ASSIGNED TASK ▸
Write out every entry word for word.

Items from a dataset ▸
────
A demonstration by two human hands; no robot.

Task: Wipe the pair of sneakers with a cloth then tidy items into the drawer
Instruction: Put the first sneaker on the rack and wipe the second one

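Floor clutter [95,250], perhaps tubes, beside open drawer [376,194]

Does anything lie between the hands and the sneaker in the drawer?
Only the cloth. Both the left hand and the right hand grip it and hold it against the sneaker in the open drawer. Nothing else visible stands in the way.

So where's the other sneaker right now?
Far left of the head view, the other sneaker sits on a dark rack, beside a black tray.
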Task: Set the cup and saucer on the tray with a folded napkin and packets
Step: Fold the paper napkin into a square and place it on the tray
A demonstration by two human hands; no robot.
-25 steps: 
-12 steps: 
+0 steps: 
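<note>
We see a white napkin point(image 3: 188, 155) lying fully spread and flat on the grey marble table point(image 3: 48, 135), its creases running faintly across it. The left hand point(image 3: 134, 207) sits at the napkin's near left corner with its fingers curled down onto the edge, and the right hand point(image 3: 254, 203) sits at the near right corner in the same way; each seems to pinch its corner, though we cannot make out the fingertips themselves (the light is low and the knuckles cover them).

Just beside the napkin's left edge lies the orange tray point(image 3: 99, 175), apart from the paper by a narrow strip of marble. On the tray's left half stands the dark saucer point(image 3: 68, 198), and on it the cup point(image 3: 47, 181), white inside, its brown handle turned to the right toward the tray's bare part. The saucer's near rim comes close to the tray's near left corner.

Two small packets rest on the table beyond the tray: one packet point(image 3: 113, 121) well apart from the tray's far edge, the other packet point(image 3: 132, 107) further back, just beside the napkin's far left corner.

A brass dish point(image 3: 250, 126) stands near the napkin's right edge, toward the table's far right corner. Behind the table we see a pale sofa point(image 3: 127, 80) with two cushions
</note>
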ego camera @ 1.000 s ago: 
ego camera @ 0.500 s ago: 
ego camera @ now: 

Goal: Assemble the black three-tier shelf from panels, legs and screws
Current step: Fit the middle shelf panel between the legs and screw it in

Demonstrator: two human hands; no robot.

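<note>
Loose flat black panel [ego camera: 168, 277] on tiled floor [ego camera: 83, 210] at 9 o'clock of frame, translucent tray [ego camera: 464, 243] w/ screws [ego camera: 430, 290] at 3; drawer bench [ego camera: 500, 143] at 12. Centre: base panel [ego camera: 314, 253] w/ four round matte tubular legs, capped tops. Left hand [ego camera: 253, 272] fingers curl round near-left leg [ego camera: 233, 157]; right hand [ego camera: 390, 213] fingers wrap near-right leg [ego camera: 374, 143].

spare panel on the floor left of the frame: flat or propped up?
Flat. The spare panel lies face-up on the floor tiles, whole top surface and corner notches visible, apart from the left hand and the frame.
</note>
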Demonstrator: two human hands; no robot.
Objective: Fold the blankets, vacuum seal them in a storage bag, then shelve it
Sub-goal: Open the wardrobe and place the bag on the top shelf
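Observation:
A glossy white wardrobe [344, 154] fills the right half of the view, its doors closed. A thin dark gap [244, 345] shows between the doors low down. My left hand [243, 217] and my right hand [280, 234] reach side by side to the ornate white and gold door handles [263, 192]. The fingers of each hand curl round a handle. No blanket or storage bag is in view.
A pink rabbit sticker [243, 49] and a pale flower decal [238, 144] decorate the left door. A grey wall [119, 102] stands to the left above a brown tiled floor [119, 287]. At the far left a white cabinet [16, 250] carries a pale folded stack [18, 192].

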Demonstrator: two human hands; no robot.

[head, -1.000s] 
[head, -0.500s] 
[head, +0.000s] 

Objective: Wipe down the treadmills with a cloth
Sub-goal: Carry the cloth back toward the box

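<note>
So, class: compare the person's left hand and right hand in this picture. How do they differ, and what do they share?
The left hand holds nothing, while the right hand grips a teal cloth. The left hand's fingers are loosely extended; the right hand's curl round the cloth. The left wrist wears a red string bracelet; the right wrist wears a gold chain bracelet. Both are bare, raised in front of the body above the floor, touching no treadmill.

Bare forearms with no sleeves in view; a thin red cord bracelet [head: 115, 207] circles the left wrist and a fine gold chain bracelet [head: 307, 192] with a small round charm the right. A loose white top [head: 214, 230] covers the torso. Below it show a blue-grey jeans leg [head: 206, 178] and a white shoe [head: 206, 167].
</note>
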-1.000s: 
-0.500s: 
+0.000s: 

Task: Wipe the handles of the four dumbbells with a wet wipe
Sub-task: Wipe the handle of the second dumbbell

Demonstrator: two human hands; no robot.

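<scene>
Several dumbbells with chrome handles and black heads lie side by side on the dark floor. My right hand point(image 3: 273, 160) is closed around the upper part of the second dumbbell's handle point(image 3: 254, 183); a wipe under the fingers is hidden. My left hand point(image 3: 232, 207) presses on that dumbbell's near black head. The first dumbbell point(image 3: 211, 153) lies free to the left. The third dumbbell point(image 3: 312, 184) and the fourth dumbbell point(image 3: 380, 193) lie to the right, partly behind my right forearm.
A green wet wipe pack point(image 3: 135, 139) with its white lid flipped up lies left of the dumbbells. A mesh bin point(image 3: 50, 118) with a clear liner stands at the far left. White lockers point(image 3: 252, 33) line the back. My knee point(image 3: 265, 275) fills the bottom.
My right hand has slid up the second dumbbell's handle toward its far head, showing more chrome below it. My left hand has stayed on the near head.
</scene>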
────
OUTPUT OF THE EXERCISE ▸
A demonstration by two human hands; no robot.

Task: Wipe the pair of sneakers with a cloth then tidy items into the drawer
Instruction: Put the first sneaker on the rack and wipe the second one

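Floor clutter [95,250], perhaps tubes, beside open drawer [376,194]

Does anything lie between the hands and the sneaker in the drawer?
Only the cloth. Both the left hand and the right hand grip it and hold it against the sneaker in the open drawer. Nothing else visible stands in the way.

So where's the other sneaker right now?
Far left of the head view, the other sneaker sits on a dark rack, beside a black tray.
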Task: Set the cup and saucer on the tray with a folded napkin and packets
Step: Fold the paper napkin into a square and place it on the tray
A demonstration by two human hands; no robot.
-25 steps: 
-12 steps: 
+0 steps: 
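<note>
We see a white napkin point(image 3: 188, 155) lying fully spread and flat on the grey marble table point(image 3: 48, 135), its creases running faintly across it. The left hand point(image 3: 134, 207) sits at the napkin's near left corner with its fingers curled down onto the edge, and the right hand point(image 3: 254, 203) sits at the near right corner in the same way; each seems to pinch its corner, though we cannot make out the fingertips themselves (the light is low and the knuckles cover them).

Just beside the napkin's left edge lies the orange tray point(image 3: 99, 175), apart from the paper by a narrow strip of marble. On the tray's left half stands the dark saucer point(image 3: 68, 198), and on it the cup point(image 3: 47, 181), white inside, its brown handle turned to the right toward the tray's bare part. The saucer's near rim comes close to the tray's near left corner.

Two small packets rest on the table beyond the tray: one packet point(image 3: 113, 121) well apart from the tray's far edge, the other packet point(image 3: 132, 107) further back, just beside the napkin's far left corner.

A brass dish point(image 3: 250, 126) stands near the napkin's right edge, toward the table's far right corner. Behind the table we see a pale sofa point(image 3: 127, 80) with two cushions
</note>
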ego camera @ 1.000 s ago: 
ego camera @ 0.500 s ago: 
ego camera @ now: 

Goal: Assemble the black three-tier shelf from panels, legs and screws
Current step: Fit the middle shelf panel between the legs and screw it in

Demonstrator: two human hands; no robot.

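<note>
Loose flat black panel [ego camera: 168, 277] on tiled floor [ego camera: 83, 210] at 9 o'clock of frame, translucent tray [ego camera: 464, 243] w/ screws [ego camera: 430, 290] at 3; drawer bench [ego camera: 500, 143] at 12. Centre: base panel [ego camera: 314, 253] w/ four round matte tubular legs, capped tops. Left hand [ego camera: 253, 272] fingers curl round near-left leg [ego camera: 233, 157]; right hand [ego camera: 390, 213] fingers wrap near-right leg [ego camera: 374, 143].

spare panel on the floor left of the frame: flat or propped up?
Flat. The spare panel lies face-up on the floor tiles, whole top surface and corner notches visible, apart from the left hand and the frame.
</note>
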Demonstrator: two human hands; no robot.
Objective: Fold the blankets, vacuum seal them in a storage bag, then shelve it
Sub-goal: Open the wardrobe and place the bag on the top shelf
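Observation:
A glossy white wardrobe [344, 154] fills the right half of the view, its doors closed. A thin dark gap [244, 345] shows between the doors low down. My left hand [243, 217] and my right hand [280, 234] reach side by side to the ornate white and gold door handles [263, 192]. The fingers of each hand curl round a handle. No blanket or storage bag is in view.
A pink rabbit sticker [243, 49] and a pale flower decal [238, 144] decorate the left door. A grey wall [119, 102] stands to the left above a brown tiled floor [119, 287]. At the far left a white cabinet [16, 250] carries a pale folded stack [18, 192].
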
Demonstrator: two human hands; no robot.

[head, -1.000s] 
[head, -0.500s] 
[head, +0.000s] 

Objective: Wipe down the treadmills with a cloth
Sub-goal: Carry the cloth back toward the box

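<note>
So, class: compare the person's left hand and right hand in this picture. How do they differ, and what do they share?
The left hand holds nothing, while the right hand grips a teal cloth. The left hand's fingers are loosely extended; the right hand's curl round the cloth. The left wrist wears a red string bracelet; the right wrist wears a gold chain bracelet. Both are bare, raised in front of the body above the floor, touching no treadmill.

Bare forearms with no sleeves in view; a thin red cord bracelet [head: 115, 207] circles the left wrist and a fine gold chain bracelet [head: 307, 192] with a small round charm the right. A loose white top [head: 214, 230] covers the torso. Below it show a blue-grey jeans leg [head: 206, 178] and a white shoe [head: 206, 167].
</note>
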-1.000s: 
-0.500s: 
+0.000s: 

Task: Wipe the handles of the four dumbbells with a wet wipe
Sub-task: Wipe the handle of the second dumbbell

Demonstrator: two human hands; no robot.

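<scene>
Several dumbbells with chrome handles and black heads lie side by side on the dark floor. My right hand point(image 3: 273, 160) is closed around the upper part of the second dumbbell's handle point(image 3: 254, 183); a wipe under the fingers is hidden. My left hand point(image 3: 232, 207) presses on that dumbbell's near black head. The first dumbbell point(image 3: 211, 153) lies free to the left. The third dumbbell point(image 3: 312, 184) and the fourth dumbbell point(image 3: 380, 193) lie to the right, partly behind my right forearm.
A green wet wipe pack point(image 3: 135, 139) with its white lid flipped up lies left of the dumbbells. A mesh bin point(image 3: 50, 118) with a clear liner stands at the far left. White lockers point(image 3: 252, 33) line the back. My knee point(image 3: 265, 275) fills the bottom.
My right hand has slid up the second dumbbell's handle toward its far head, showing more chrome below it. My left hand has stayed on the near head.
</scene>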

No further output is required for this answer.